I think that’s why Jesus rebuked Peter so strongly. Jesus had told the disciples he was going to be killed at the hands of the high priests and elders. Peter bristled at such injustice and proclaimed it would never happen. Not on his watch! No doubt Peter’s love for Jesus drove him. He wanted to help Jesus avoid any kind of suffering. But his protests were Satan’s guise to tempt Jesus to circumvent the hard work of completing God’s will and instead save himself. Had Peter succeeded (or Satan through him)…the unintended consequences would have been astronomical.
Peter unwittingly played right into Satan’s hands. Satan used natural “human concerns” to appeal to Peter’s sense of right and wrong…..Jesus didn’t deserve to die.

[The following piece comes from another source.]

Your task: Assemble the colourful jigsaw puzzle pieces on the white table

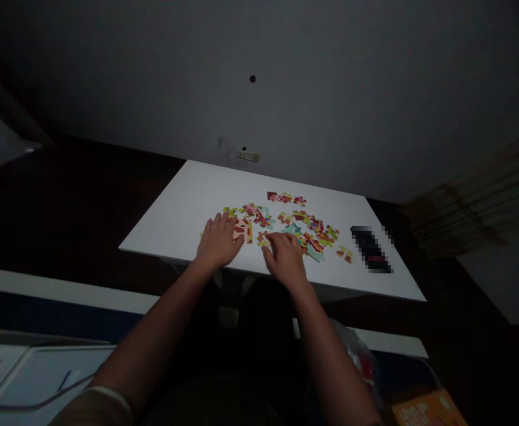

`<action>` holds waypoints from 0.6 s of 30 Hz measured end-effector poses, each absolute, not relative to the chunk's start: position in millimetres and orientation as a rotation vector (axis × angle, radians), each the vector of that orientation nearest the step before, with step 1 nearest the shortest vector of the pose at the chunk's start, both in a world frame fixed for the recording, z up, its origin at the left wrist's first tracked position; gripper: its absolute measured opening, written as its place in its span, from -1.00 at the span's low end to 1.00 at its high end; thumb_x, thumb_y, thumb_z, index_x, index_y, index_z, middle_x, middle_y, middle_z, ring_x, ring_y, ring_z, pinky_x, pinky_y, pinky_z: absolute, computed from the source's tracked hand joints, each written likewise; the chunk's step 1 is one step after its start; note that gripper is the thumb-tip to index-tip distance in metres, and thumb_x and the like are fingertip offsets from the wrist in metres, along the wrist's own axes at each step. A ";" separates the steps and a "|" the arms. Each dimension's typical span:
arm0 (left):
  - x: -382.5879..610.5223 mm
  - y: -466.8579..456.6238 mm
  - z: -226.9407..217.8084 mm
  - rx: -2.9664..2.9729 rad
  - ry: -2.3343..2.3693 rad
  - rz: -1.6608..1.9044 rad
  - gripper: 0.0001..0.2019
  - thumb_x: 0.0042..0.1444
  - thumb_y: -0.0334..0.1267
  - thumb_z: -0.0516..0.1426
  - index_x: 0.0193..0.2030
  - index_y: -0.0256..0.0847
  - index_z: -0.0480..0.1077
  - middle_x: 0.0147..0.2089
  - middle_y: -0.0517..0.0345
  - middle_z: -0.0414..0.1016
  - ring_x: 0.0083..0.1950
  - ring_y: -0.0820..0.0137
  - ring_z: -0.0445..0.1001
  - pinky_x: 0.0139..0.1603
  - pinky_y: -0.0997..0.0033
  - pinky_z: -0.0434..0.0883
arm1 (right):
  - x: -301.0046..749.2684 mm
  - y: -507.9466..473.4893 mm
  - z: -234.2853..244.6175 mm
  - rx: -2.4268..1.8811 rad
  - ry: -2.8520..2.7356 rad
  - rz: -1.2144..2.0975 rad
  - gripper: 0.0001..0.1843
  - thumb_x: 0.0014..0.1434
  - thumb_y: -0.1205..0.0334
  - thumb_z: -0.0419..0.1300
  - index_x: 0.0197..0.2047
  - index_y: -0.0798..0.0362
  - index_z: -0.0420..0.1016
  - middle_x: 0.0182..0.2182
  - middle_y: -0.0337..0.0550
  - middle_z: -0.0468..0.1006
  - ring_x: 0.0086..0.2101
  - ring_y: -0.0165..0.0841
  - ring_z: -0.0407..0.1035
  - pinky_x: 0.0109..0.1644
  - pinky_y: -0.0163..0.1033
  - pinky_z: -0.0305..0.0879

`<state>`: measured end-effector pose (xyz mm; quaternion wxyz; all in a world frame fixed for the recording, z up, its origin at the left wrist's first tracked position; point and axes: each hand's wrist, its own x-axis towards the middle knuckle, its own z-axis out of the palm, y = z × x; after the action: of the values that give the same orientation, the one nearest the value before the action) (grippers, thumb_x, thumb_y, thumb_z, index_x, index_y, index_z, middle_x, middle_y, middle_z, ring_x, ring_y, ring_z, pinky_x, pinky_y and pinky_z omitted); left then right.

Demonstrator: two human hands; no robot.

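Note:
My left hand point(219, 241) lies flat with its fingers out, over the left end of the puzzle pieces on the white table. Under and beside its thumb is a pink and brown joined section point(244, 229) with a yellow edge. My right hand point(286, 258) is curled, its index fingertip at a small yellow-brown puzzle piece point(262, 239) just right of that section. The thumb sits a little nearer to me. Loose, multicoloured puzzle pieces point(316, 236) lie heaped just right of this hand, partly overlapping. My left palm hides some of what is beneath it.
A row of pieces point(286, 198) lies farther back on the white table point(165, 204). Toward its right end is a dark, blurred-out object point(371, 249). A wall with a socket point(248, 156) stands behind. An orange box point(428, 408) is at lower right.

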<state>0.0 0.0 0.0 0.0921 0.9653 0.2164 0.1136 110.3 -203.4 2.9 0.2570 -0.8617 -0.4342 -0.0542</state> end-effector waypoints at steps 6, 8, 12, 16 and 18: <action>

He shouldn’t be the victim of an unjust religious system. Peter’s indignation kept him from seeing the bigger picture: the wrong was necessary for the right.

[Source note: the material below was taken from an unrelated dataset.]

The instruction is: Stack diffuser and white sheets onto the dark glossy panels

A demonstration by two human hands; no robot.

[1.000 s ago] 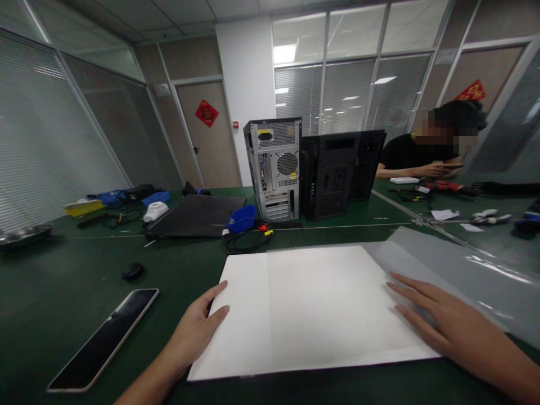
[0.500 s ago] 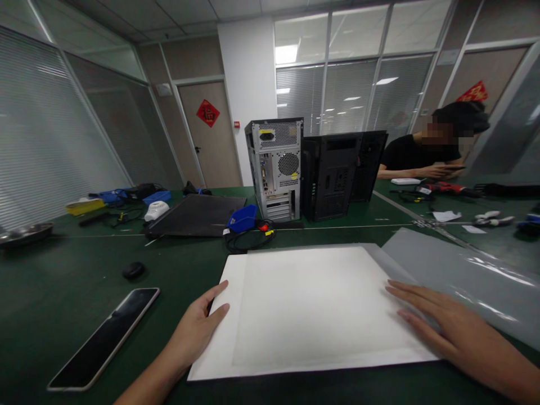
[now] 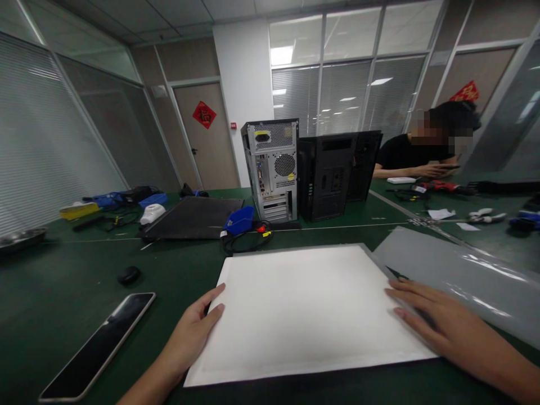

When our perspective originates from “merely human concerns”—without God’s—unintended consequences result. Like the erosion of our faith. If we think as Peter did that we or our loved ones should never be the brunt of injustice or the victim of others’ sin, we can end up in a whirlwind of despair. Scripture tells us all things work together for good for those who love God. We can bank on it. The problem comes if we determine what the good looks like. That’s when our thinking becomes a stumbling block.
We never have to worry about unintended consequences when we act from God’s vantage. “For the wisdom of this world is foolishness in God’s sight” (1 Corinthians 3:9). We can’t let our zeal for justice, empathy for the hurting or even self-preservation cloud our perspective. The wisdom of the world never tells us we must lose our life to save it. The wisdom of God says we must. Our daily adherence to this carries intended consequences—the eternal kind.
So don’t be overwhelmed with human concerns. Trust God. Look for his perspective in your relationships and your work, in triumphs and in tragedies.